次に、朝鮮の史書『三国史記』新羅本紀、阿達羅尼師今に書かれている、173年に卑弥呼が新羅に使者を派遣してきたという記事を挙げ、この記事は干支の一周期60年分ずれていて、233年に遣使しているとする。また、即位直後に遣使したと考えられるから、即位は233年頃となる。
以上の考察の結果、女王国の建国は150年前後と見ることができ、女王国の始まりが魏志倭人伝に記載されていることになる。また、「倭国乱」の開始は220年代の中頃から230年代初めであり、魏・蜀・呉の三国が出そろったのは222年であることから、これは三国時代の初めの混乱期と重なっているとする。

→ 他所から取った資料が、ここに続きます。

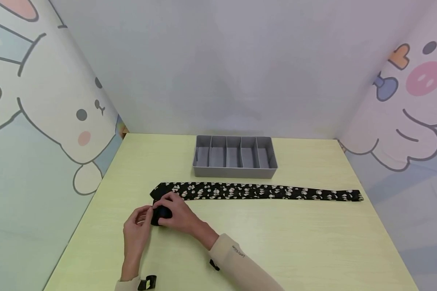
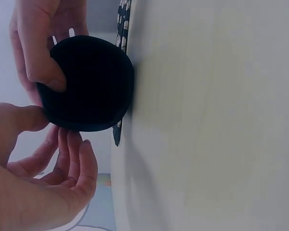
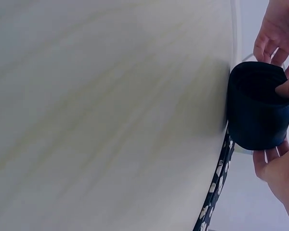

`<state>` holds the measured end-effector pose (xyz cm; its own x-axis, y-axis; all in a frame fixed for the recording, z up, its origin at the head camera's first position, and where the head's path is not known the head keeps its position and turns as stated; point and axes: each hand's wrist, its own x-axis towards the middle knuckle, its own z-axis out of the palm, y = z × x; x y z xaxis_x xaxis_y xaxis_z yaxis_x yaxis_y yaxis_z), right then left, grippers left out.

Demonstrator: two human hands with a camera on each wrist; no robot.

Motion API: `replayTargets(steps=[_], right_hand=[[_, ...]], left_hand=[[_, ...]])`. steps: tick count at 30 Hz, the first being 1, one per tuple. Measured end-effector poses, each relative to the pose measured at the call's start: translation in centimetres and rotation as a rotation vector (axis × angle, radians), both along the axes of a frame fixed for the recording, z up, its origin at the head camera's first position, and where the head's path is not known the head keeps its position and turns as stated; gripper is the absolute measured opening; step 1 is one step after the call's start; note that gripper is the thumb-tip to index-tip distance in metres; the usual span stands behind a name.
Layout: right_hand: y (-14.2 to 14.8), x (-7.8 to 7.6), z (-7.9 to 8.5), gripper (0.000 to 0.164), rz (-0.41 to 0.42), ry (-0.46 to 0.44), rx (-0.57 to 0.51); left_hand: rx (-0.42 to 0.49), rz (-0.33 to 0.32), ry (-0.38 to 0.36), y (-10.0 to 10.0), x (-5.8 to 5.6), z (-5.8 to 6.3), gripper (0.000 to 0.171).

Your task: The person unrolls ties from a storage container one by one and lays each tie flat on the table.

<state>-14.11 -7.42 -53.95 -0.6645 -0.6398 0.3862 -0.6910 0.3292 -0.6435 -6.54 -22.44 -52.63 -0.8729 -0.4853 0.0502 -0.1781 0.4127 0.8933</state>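
Note:
A plain dark necktie (image 1: 162, 214), rolled into a coil, stands on its side near the table's left part; its layers show at the end in the right wrist view. My right hand (image 1: 180, 214) grips the coil, its thumb (image 2: 50, 77) tucked into the open end and its fingers around the outside. From the left, my left hand (image 1: 136, 230) pinches the coil's edge between thumb and fingertips, as the left wrist view shows. Just beyond the coil, a black floral necktie (image 1: 240, 191) lies flat across the table, its pointed end beside the hands.
A grey organizer box (image 1: 235, 173) with several compartments sits at the back middle, behind the floral necktie. The pale yellow table (image 1: 295, 242) meets a plain back wall (image 1: 233, 81), with cartoon-printed side panels left and right.

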Motion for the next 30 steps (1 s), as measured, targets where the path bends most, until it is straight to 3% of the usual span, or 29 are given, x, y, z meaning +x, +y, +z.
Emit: replayTargets(steps=[4,14,30], right_hand=[[-0.1,0.0,0.2,0.036,-0.004,0.004,0.011],[-0.4,0.1,0.7,0.058,-0.057,-0.102,0.078],[0.3,-0.1,-0.2,0.045,-0.018,-0.054,0.049]], left_hand=[[0.004,-0.003,0.003,0.0,0.0,0.1,0.026],[0.021,-0.018,-0.015,0.0,-0.3,0.5,0.036],[-0.088,0.037,0.029,-2.1,-0.3,0.1,0.025]])
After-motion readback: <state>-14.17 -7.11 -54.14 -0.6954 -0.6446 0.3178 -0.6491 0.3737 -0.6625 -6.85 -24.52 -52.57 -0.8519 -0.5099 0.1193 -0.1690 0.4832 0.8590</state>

ところが、通説は『後漢書』と『梁書』の記述をもとに、2世紀半ばに「倭国大乱」があったとし、「桓霊の間」を「桓帝と霊帝の全期間」と解釈し、「146年~189年」の44年間が「大乱の期間」としている、と指摘する。用例を検討した結果、「桓霊の間」は二帝の交代時期を表し、167年~168年前後を表すとする。まず、『後漢書』の著者の范曄、『梁書』の著者の姚思廉が、倭人伝の記事を誤まって読んでいること、次に「邪馬台国」学者が「桓霊の間」を過って解釈していることなどから、この様な通説の誤りが生じたと述べる。

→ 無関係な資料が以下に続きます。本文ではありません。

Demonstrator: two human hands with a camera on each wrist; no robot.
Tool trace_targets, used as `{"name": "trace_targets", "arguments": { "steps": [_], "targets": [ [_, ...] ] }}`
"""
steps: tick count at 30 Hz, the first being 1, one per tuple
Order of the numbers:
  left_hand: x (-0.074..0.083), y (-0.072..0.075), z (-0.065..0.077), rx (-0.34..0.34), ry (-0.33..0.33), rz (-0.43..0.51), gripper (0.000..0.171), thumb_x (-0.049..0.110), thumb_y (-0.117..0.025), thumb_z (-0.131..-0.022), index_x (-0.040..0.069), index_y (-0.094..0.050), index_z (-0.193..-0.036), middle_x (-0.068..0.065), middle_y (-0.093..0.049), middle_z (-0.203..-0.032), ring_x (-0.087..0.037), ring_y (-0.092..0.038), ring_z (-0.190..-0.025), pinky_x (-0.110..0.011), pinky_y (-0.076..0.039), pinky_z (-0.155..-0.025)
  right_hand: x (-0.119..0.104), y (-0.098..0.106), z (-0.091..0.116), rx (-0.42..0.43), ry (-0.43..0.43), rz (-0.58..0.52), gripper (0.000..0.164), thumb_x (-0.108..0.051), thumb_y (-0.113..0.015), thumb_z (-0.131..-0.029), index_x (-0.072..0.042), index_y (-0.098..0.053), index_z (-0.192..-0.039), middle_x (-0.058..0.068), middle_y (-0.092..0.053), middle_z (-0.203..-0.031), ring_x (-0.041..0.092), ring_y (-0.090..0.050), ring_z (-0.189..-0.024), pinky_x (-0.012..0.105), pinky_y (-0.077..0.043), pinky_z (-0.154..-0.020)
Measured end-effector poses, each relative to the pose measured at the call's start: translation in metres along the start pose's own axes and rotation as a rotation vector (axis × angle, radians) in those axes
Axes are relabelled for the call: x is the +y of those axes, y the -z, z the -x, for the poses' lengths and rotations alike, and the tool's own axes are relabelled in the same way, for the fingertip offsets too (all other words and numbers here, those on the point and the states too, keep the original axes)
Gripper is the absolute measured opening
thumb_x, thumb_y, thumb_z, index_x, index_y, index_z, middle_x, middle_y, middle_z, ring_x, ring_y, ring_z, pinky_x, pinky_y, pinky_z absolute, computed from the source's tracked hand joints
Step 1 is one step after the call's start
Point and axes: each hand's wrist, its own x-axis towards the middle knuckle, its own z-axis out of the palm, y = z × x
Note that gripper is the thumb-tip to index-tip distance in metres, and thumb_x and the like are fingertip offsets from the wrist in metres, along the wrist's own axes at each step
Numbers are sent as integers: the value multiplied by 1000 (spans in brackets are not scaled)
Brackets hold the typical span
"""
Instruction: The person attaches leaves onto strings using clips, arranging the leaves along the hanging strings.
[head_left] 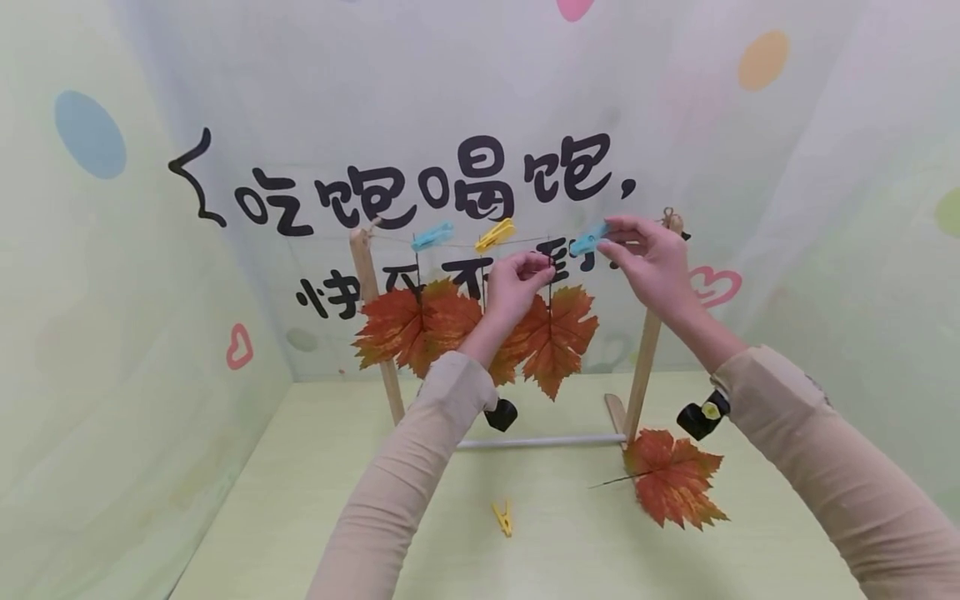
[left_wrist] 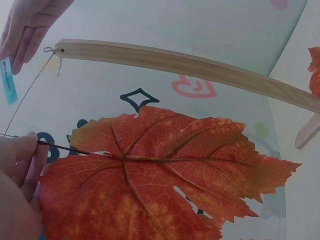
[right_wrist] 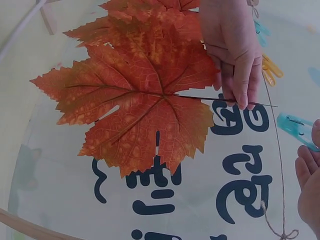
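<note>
While the left hand (head_left: 516,285) pinches the leaf (head_left: 558,337) by its stem (right_wrist: 200,98) at the string (right_wrist: 283,200), toward its right end, the right hand (head_left: 656,265) grips a blue clip (head_left: 587,241), best closed squarely over stem and string.

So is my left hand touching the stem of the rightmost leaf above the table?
Touching: the right wrist view shows the left hand pinching the stem near its tip.

A pale green worktop (head_left: 570,542) is seen across the bottom of the head view. A yellow clothespin (head_left: 503,518) is laid at lower centre, a red-orange leaf (head_left: 675,479) at lower right; a wooden stand (head_left: 642,375) is supported mid-frame.
</note>
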Motion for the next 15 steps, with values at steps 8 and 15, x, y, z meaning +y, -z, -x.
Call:
{"name": "trace_targets", "arguments": {
  "steps": [8, 15],
  "targets": [
    [0, 1, -4, 13, 13, 24, 21, 12, -67, -82, -1, -66, -99, -11, -66, -93, -18, -61, -81, -20, -50, -73, -7, -9, -14, 27, -5, -2, 30, -6, -66, -81, 6, -61, -108, 20, -65, -99, -2, -60, -80, 15, -49, -75],
    [-2, 1, -5, 21, 15, 23, 18, 11, -66, -82, 1, -66, -98, -10, -66, -93, -17, -60, -81, -20, -50, -73, -9, -15, -20, 85, 0, 10, 26, -6, -69, -79, 5, -65, -102, 20, -66, -95, -7, -60, -74, 13, -49, -72]
  ]
}}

この結果、「倭大乱」は2世紀ではなく、3世紀が正しいと木佐氏は主張する。【Ⅲ】(8)倭人、倭国とは何か のところで触れたが、『三国志』韓伝で、建安中(196年~220年)に韓と倭が帯方郡に属す、と述べた記事がある。木佐氏の説は、同じく通説と異なる見解である佃氏の見解とも異なっていることは分かったが、この『三国志』韓伝の記事とどのように整合性をつけることができるのか、疑問に思った。

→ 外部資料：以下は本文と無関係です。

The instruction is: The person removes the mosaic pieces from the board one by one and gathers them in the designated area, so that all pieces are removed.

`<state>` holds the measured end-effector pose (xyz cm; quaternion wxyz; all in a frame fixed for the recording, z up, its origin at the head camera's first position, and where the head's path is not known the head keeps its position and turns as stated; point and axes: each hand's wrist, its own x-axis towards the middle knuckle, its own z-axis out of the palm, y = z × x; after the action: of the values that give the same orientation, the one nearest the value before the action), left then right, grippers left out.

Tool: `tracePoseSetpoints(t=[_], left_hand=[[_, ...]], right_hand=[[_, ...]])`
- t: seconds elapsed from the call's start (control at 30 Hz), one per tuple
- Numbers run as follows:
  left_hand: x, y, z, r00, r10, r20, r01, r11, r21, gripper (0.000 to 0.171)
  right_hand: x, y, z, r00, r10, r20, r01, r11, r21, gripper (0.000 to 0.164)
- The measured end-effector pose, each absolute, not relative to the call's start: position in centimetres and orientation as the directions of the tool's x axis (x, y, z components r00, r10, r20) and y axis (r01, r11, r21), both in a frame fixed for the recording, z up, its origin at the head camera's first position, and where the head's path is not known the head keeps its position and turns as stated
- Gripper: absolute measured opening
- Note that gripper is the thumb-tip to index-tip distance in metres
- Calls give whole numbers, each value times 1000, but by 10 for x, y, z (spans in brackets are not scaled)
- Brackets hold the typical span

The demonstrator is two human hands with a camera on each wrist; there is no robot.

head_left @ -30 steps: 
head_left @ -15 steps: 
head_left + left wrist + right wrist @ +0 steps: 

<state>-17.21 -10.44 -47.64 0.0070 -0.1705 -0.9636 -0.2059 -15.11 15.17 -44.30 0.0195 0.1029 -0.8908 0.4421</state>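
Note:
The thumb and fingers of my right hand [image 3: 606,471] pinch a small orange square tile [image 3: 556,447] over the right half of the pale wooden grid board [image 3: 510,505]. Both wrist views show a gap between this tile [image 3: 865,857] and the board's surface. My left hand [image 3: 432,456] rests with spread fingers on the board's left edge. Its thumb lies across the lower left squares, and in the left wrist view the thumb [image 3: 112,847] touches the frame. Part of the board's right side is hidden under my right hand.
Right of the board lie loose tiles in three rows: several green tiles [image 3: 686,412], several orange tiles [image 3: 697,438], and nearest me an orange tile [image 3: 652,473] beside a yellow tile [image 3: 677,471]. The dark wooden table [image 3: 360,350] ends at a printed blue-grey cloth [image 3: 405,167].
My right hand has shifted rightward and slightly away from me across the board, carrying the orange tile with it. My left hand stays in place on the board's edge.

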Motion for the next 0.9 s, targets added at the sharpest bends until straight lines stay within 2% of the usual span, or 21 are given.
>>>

最後に卑弥呼の年齢を推定している。「年已長大 無夫婿」と書かれていることから、「長大」が使用されている『三国志』の文例を検討するなどして、この文は「結婚して当然の二十歳を既に過ぎていたのに、結婚していなかった」という意味であるとしている。233年に、15歳~17歳で即位し、死去を正始8年(247年)とすると、29~31歳の女盛りで亡くなった事になるとする。